Here's a simple question that popped into my head. I shouldn't be struggling with but am.
Suppose there are $n$ objects. We want to find the number of distinct groups.
First let's take the case where each of the $n$ objects is distinct. The number of distinct groups should be just $2^n$ right?
Here's where I get tripped up. Let's say all of the items are distinct except we have 1 item that is repeated. Let's say $\text{item}_1$ and $\text{item}_2$ are identical to each other. Well now the answer is not $2^n$ anymore because having $\text{item}_1$ and not $\text{item}_2$in my group is the same as having $\text{item}_2$ and not $\text{item}_1$. But having both and neither of the items should count as separate groups…
Does that make sense?
So let's break this into cases –
We have $\text{item}_1$ but not $\text{item}_2$. There are $2^{n-2}$ in this case because the number of distinct groups from the $n-2$ objects left is $2^{n-2}$
We have both $\text{item}_1$ and $\text{item}_2$. Again there are $2^{n-2}$ distinct groups in this case.
Now the case for neither of the items. Again there are $2^{n-2}$ distinct groups in this case.
We ignore the case where we have $\text{item}_2$ but not $\text{item}_1$ since we have already accounted for that in the first case and because the two items are identical.
How many distinct groups are there? There should be $3 (2^{n-2})$ since we just have to sum all three cases together.
Is this correct? How would I expand this for the general case where I have $k$ identical objects of one item in n objects. How about if I had $k_1, …, k_r$ identical objects for items $1, …, r$ amongst the n objects.
Going back to my example, I feel like back in highschool what I would do is just take the number of distinct n groups form before, $2^n$, and divide it by $2$ since I double counted one of the items. Why is this wrong or correct?
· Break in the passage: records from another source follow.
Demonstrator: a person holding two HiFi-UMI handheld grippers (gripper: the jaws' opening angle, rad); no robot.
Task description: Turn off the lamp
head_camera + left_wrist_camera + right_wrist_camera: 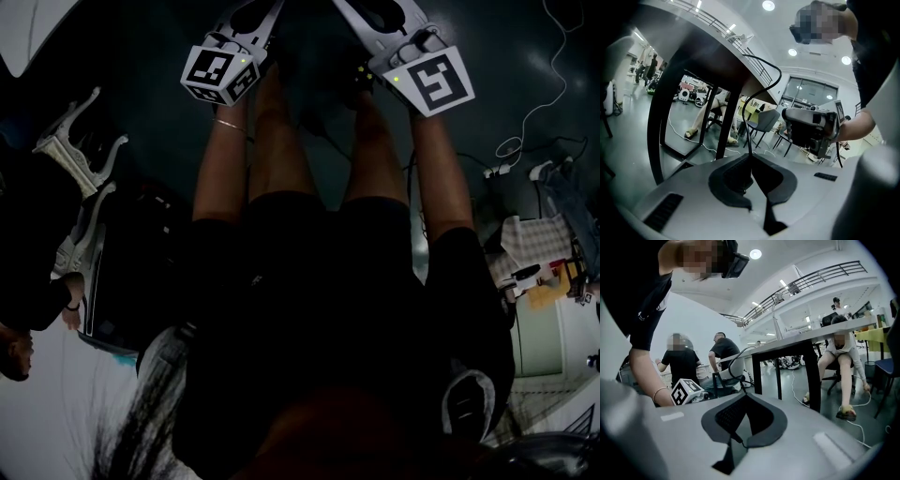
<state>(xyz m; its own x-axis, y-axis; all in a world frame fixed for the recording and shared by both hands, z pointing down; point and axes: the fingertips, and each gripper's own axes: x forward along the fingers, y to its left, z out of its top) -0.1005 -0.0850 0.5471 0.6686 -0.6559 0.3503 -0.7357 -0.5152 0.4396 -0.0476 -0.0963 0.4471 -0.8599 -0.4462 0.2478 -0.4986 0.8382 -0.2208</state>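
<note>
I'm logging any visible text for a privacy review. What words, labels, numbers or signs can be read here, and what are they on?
No readable words or numbers.
Left marker cube: black-and-white square pattern, not text.
Right marker cube: same kind of pattern, not text.
Sleeve: small pale print, too small to read.
Cable: no print visible.

In the head view the top edge cuts off the fronts of the left gripper and the right gripper, so their jaws are out of sight there. In the left gripper view a black cord rises from the jaw tips. Whether they pinch it is unclear, and its upper end vanishes behind the tabletop.
</note>
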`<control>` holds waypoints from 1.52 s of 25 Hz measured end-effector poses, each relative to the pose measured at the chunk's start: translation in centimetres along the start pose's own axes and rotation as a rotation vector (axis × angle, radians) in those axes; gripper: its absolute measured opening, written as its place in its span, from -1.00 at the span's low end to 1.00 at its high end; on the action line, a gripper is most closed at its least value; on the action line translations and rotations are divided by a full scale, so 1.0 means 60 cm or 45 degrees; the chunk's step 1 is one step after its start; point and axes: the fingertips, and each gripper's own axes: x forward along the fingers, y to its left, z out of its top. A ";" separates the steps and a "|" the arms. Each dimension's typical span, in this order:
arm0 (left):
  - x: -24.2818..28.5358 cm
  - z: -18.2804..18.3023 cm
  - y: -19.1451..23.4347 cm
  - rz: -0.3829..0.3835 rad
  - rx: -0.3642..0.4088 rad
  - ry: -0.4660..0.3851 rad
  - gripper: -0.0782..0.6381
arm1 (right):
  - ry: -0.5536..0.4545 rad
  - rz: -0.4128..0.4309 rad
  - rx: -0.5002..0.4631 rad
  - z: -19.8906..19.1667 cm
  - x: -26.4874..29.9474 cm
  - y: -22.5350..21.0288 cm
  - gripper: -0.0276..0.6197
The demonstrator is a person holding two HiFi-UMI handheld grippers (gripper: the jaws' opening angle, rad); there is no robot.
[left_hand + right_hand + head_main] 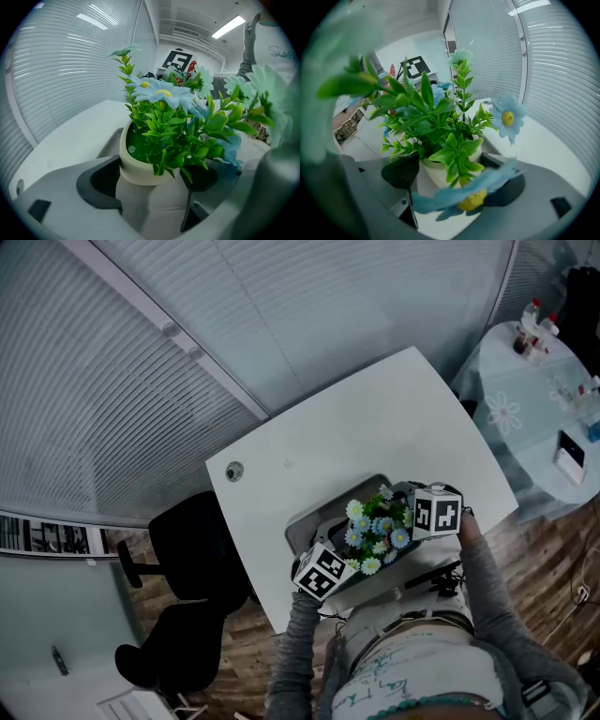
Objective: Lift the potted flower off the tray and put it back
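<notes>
Both grippers: your left gripper [152, 183] and right gripper [454, 180] each grip the potted flower [378, 526] by its cream pot, pads on either side.
Flower's place: between the two grippers, over the grey tray [302, 521]; contact with the tray cannot be told.
Tray: on the white tabletop [375, 418], at the edge nearest you.

The person holds both arms out in front, in long grey sleeves. The left arm [292, 652] and the right arm [497, 601] bend in toward the middle. The left gripper [339, 563] is a grey tool with a black-and-white marker cube. The right gripper [424, 514] looks the same, and the two face each other. Each gripper's two black pads [98, 180] squeeze the small cream round flower pot [136, 171] from both sides.
</notes>
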 end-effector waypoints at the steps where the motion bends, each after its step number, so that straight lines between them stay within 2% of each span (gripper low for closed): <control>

Also a general question – How can I tell when I've fully counted everything the correct number of times correctly. Any tips, resources, tricks and pointers are greatly appreciated. 🙂
Best Answer
It would be better to call these "sets" or "multisets" because "group" has a technical meaning in mathematics.
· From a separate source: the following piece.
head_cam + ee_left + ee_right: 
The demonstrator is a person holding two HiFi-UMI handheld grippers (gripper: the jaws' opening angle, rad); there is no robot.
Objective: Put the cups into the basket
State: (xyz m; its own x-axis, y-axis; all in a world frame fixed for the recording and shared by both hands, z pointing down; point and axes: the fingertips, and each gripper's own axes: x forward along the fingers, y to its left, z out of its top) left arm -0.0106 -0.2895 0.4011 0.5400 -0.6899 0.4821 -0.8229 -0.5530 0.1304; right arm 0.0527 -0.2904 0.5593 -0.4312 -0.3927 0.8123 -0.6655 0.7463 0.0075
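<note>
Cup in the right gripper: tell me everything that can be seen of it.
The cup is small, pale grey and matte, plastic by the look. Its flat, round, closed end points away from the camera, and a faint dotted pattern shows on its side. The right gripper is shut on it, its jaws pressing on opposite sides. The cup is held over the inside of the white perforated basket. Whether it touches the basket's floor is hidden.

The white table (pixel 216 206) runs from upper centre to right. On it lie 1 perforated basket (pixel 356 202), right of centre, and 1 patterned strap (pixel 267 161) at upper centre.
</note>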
Suppose you have $c_k$ copies of each item $k$, and let $x_k \in \{0,\dots,c_k\}$ be the number of copies you select. The choices are independent, and you have $c_k+1$ choices for each item, so the total number of distinct multisets is $$\prod_{k=1}^n (c_k+1).$$
In the special case $c_k=1$ (all items are distinct), this product simplifies to $$\prod_{k=1}^n (c_k+1)=\prod_{k=1}^n (1+1) = 2^n.$$
In the special case $c_1=0$, $c_2=2$, and $c_k=1$ for $k>2$, this product simplifies to $$\prod_{k=1}^n (c_k+1)=(0+1)(2+1)\prod_{k=3}^n (1+1) = 3\cdot 2^{n-2}.$$
In the special case $c_1=n$ and $c_k=0$ for $k>1$ (all items are the same), this product simplifies to $$\prod_{k=1}^n (c_k+1)=(n+1)\prod_{k=2}^n (0+1) = n+1.$$
By the way, the general formula also counts the number of divisors of an integer whose prime factorization is of the form $$p_1^{c_1} p_2^{c_2} \dots p_n^{c_n}.$$ The "items" are the primes, and the numbers of copies selected are the numbers of times each prime appears in the divisor. See https://oeis.org/A000005.